Context: I am an expert on human genetics and computational biology. I know experts in viral evolution, testing, infectious epidemiology, clinical trials. I have COIs in that I am long established consultant to @nanopore and I am on the Ox/AZ vaccine trial.
B117 clearly transmits faster. This has been clear in a UK context now for over a month, with particularly insightful backtracking of growth of B117 from low levels through October/November; it is true in Denmark; it is true in Ireland.
(Shout out the fast responding science of @CovidGenomicsUK, of the analysis of @jcbarret and @arambaut, of clever genomics-epi models of @MoritzGerstung and @harald_voeh and on it testing / spidey sense of @The_Soup_Dragon)
(In Denmark their excellent genomic surveillance, similar to UK's allows Denmark to know about the growth of B117 from low level in the context of other strains - props to @MadsAlbertsen85 and colleagues; In Ireland it is becoming one of the dominant variants)
There are pretty firm signs of growth of B117 in the USA from @alexbolze - this is interesting in that S-gene target failure is not a good enough proxy (yet) for B117 growth - Mass. has appreciable S-gene target failure but it is not the B117 variant.

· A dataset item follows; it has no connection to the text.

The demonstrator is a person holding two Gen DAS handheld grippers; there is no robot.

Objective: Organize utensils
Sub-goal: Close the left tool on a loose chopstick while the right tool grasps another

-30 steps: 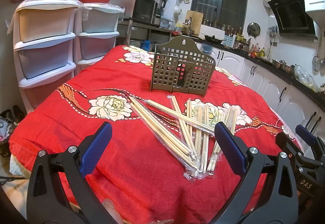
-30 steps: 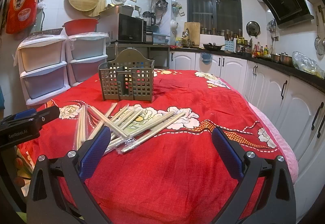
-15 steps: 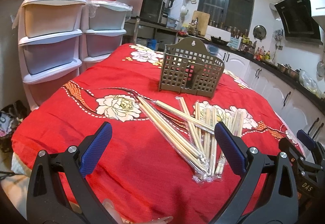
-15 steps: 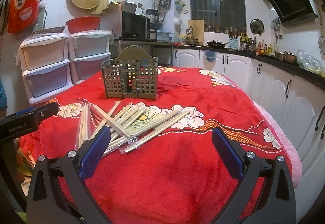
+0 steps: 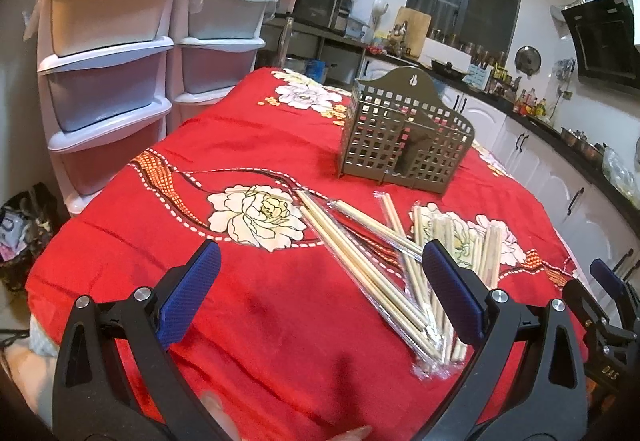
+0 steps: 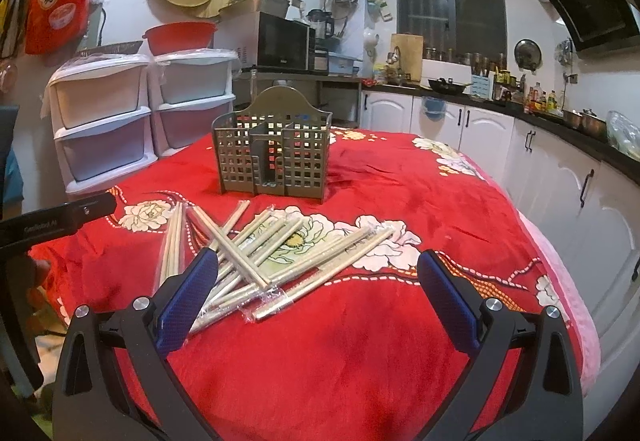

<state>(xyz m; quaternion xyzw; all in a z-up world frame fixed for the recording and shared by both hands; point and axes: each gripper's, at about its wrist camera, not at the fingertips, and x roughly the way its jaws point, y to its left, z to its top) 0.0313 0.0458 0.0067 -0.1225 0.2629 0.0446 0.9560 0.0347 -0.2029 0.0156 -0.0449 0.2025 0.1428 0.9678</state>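
Chopsticks (image 5: 384, 269) loose on red cloth, left tongs (image 5: 320, 293) wide open, empty, right tongs (image 6: 318, 291) likewise.

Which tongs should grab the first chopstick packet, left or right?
Probably left. The left tongs are open with the near ends of the chopstick packets lying by their right finger. The right tongs, also open, face mostly bare cloth, with the pile off toward their left finger.

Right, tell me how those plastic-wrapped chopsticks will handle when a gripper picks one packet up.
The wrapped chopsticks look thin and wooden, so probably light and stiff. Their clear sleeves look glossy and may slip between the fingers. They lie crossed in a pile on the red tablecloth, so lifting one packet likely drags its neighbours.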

It is growing in Cal and FL.
B117 is likely to grow everywhere; almost certainly where the other variants were held at around R~1, and possibly other places. It's final growth rate in different settings will be somewhat different, but across UK, DK+IE, doubling every week is a crude estimate in 2020 settings
Doubling every week means *8 fold* in a month and *64 fold* in two months. As @AdamJKucharski says, this is a pandemic inside a pandemic. It *will* rapidly move through populations.
The lack of aggregate growth now in cases in a particular country or region either means (a) you haven't got B117 yet (be happy) or (b) it is present but growing from low levels (as it did in the UK in September/October). (b) is both realistic and the very high risk situation.
A reminder that this virus causes a nasty disease (COVID) which often leads to death. This means that when the virus moves through the population the healthcare service has extraordinary patient pressure, far, far beyond the capabilities for it to match.
What to do? This is complex and ultimately has to work inside a country's and region's response, and most of it is obvious. I am not a pro at this but I do have broad scientific expertise and keep touch with experts across fields. These are just my views, informed by this network
1. No stone should be left unturned on improving vaccination rates. Vaccination in a risk stratification manner will reduce - potentially quite radically - the health care capacity issues.
1. (cont). It is clear from the vaccination rates in Israel, Bahrain, UK, US and Denmark that one can vaccinate at a reasonable rate in countries - Israel being a stand out performer - but all these countries doing reasonably well.
2. One should gather S-gene target failure tests over the 69-70 deletion, and sequence a subset of these (randomly drawn ideally) to be able to plot growth of B117 in a country. Ideally one randomly sequences a subsets of positives regardless of test (as UK+DK have been doing).
3. If B117 levels are low one should use S-gene target failure tests to prioritise TTI levels around S-gene target failures (the false positives for it not being B117 is probably fine to tolerate)
4. As B117 grows one will have to move to more blanket lockdown measures. Across the pandemic the mistake is often to have to see solid evidence of growth; I would urge not making this mistake and "go early, go hard"
Ultimately 2, 3 and 4 are about slowing the growth of B117 - ie, tactics for a strategic aim. The strategic aim is 1 - vaccination. Nothing - nothing - should slow down safe progressive vaccination in any setting.
Finally as ever this is not a competition between nations; despite the sometimes intense inward looking discussions inside countries this is about humans vs virus; we need to help ourselves be safe; our family; our neighbours; our global humanity. Cheesy but nevertheless true.

• • •

Missing some Tweet in this thread? You can try to force a refresh
 

Keep Current with Ewan Birney

Ewan Birney Profile picture

Stay in touch and get notified when new unrolls are available from this author!

Read all threads

This Thread may be Removed Anytime!

PDF

Twitter may remove this content at anytime! Save it as PDF for later use!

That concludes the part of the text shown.